FIG. 8 illustrates the internal circuit configuration of the content processing device 200. The content processing device 200 includes a CPU 222, a graphics processing unit (GPU) 224, and a main memory 226. These units are interconnected via a bus 230. An input/output interface 228 is further connected to the bus 230. A communication unit 232, a storage unit 234, an output unit 236, an input unit 238, and a recording medium drive unit 240 are connected to the input/output interface 228.
The communication unit 232 includes a peripheral device interface such as a USB or Institute of Electrical and Electronics Engineers (IEEE) 1394, and a network interface such as a wired LAN or wireless LAN. The storage unit 234 includes a hard disk drive, nonvolatile memory, and the like. The output unit 236 outputs data to the head-mounted display 100. The input unit 238 accepts data input from the head-mounted display 100, and also accepts data input from a controller (not illustrated). The recording medium drive unit 240 drives a removable recording medium such as a magnetic disk, an optical disk, or a semiconductor memory.

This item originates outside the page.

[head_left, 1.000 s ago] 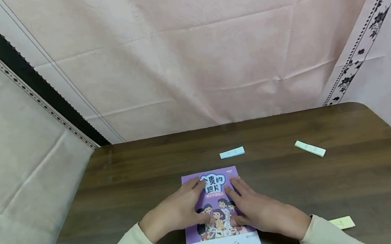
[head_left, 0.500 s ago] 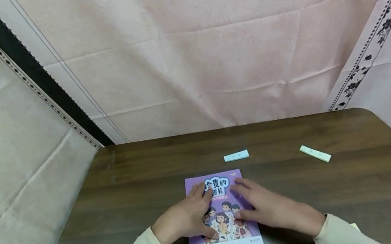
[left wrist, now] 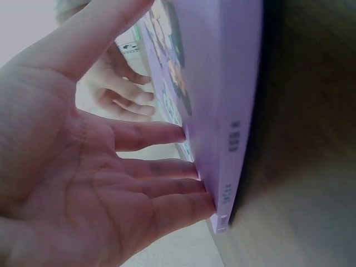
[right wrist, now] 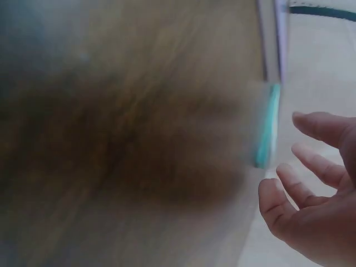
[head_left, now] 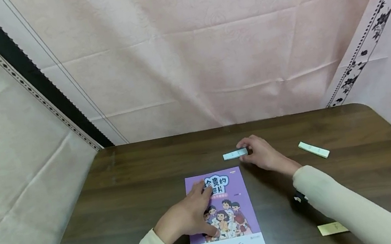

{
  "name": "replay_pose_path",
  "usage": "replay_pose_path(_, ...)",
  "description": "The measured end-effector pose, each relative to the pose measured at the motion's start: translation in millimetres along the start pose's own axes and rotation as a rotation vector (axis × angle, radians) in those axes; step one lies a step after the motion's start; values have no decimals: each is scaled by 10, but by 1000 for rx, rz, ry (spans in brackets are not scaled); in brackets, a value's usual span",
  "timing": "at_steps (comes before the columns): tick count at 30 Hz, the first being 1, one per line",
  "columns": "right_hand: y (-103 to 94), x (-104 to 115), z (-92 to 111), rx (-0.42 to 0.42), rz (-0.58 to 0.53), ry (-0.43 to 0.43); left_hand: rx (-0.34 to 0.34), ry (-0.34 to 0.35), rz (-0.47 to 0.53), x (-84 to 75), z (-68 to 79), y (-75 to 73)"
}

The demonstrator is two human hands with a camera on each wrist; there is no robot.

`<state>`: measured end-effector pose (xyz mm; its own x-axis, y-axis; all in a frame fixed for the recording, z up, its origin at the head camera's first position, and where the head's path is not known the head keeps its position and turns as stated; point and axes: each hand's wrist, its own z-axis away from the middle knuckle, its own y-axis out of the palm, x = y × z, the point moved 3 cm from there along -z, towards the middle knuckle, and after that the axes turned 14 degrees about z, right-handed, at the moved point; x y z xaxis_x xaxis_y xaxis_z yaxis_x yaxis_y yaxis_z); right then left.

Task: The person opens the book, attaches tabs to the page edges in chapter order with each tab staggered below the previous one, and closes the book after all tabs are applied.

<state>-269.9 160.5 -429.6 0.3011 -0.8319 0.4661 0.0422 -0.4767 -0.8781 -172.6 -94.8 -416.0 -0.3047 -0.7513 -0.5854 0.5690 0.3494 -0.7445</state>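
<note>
A purple book (head_left: 239, 217) with cartoon figures on its cover lies on the wooden table. My left hand (head_left: 189, 217) rests on the book's left half, fingers spread; the left wrist view shows its fingertips (left wrist: 207, 203) touching the cover near the spine (left wrist: 236, 133). Beyond the book's top edge lies a light blue paper strip (head_left: 233, 155). My right hand (head_left: 262, 154) is at the right end of this strip, thumb and fingers parted around it. In the right wrist view the strip (right wrist: 269, 128) shows just ahead of the loosely bent fingers, with a gap between.
A pale green strip (head_left: 314, 149) lies farther right on the table (head_left: 136, 208). A yellow strip (head_left: 331, 228) is near the right forearm, partly covered by the sleeve (head_left: 350, 200). Light cloth (head_left: 207, 52) hangs behind the table and at both sides.
My right hand has left the book's cover and moved forward to the blue strip. The left hand stays on the book. The yellow strip shows more than half a second ago.
</note>
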Motion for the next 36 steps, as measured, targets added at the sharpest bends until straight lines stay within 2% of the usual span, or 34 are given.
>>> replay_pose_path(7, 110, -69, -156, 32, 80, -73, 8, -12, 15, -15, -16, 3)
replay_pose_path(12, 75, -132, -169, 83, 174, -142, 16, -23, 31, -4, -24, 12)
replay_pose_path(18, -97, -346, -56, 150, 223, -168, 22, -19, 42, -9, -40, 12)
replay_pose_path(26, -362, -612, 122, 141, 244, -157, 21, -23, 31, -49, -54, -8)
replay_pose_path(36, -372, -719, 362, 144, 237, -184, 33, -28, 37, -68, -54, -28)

The CPU 222 controls the entire content processing device 200 by executing the operating system stored in the storage unit 234. Further, the CPU 222 executes various programs (e.g., VR game applications, etc.) read from the storage unit 234 or a removable recording medium and loaded into the main memory 226, or downloaded via the communication unit 232. The GPU 224 has the function of a geometry engine and the function of a rendering processor, and performs a drawing process in accordance with a drawing command from the CPU 222, thereby outputting the drawing result to the output unit 236. The main memory 226 includes a RAM and stores programs and data necessary for processing.
FIG. 9 illustrates the internal circuit configuration of the head-mounted display 100. The head-mounted display 100 includes a CPU 136, GPU 138, main memory 140, and display unit 142. These units are interconnected via a bus 152. Further, an audio output unit 144, a communication unit 146, a motion sensor 148, the stereo camera 110, and a storage unit 150 are connected to the bus 152. Note that the configuration of the bus 152 is not limited, and may have a configuration in which a plurality of buses are connected via an interface, for example.

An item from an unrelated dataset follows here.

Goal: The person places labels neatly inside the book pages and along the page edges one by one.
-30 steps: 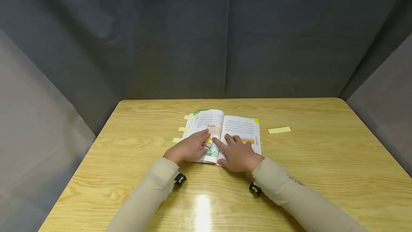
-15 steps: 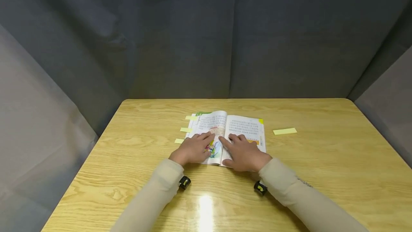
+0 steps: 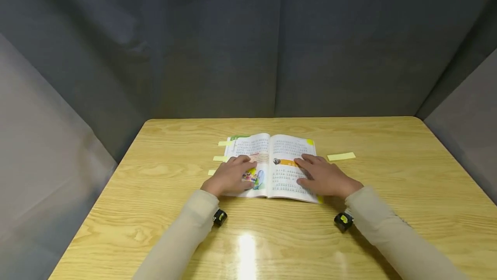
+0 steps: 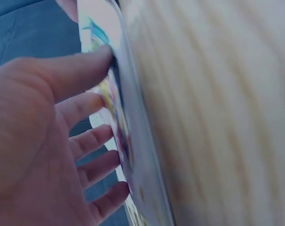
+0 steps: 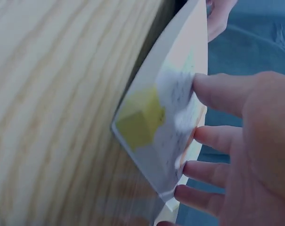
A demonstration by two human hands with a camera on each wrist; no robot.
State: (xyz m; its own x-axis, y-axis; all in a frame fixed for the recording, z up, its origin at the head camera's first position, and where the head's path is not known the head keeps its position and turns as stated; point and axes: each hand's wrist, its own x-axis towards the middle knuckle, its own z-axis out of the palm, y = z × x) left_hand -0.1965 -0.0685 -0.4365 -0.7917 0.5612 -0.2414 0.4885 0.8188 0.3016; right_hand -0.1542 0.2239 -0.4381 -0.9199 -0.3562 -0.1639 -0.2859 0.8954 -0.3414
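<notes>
An open book [image 3: 287, 185] lies on the wooden table, its pages printed with rows of text, an orange banner and a coloured picture. My left hand [image 3: 230, 177] rests on the left page, fingers spread beside the picture. On the right page lies my right hand [image 3: 326, 175], its fingertips over the orange banner. The left wrist view has the left thumb and fingertips touching the page [image 4: 147, 174]. In the right wrist view, the right fingertips touch the page near its outer edge, and a yellow corner patch [image 5: 140, 120] shows.
Yellow sticky strips [image 3: 220, 158] stick out from the book's left edge. Another yellow strip [image 3: 341, 156] lies on the table [image 3: 388, 176] just right of the book. A dark curtain [image 3: 217, 55] hangs behind the table.
My right hand has slid from the book's centre fold out to the right side of the right page, uncovering the lower text. The left hand stays on the left page.
</notes>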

The CPU 136 controls the entire head-mounted display 100 by executing an operating system stored in the storage unit 150. Further, the CPU 136 executes various programs read from the storage unit 150 and loaded into the main memory 140 or downloaded via the communication unit 146. The GPU 138 draws and corrects images in accordance with drawing commands from the CPU 136. The main memory 140 includes a RAM and stores programs and data necessary for processing.
The display unit 142 includes the display panel 122 illustrated in FIG. 3 and displays images in front of the eyes of the user wearing the head-mounted display 100. The audio output unit 144 includes speakers or earphones provided at positions corresponding to the user's ears when the head-mounted display 100 is worn, and allows the user to hear audio.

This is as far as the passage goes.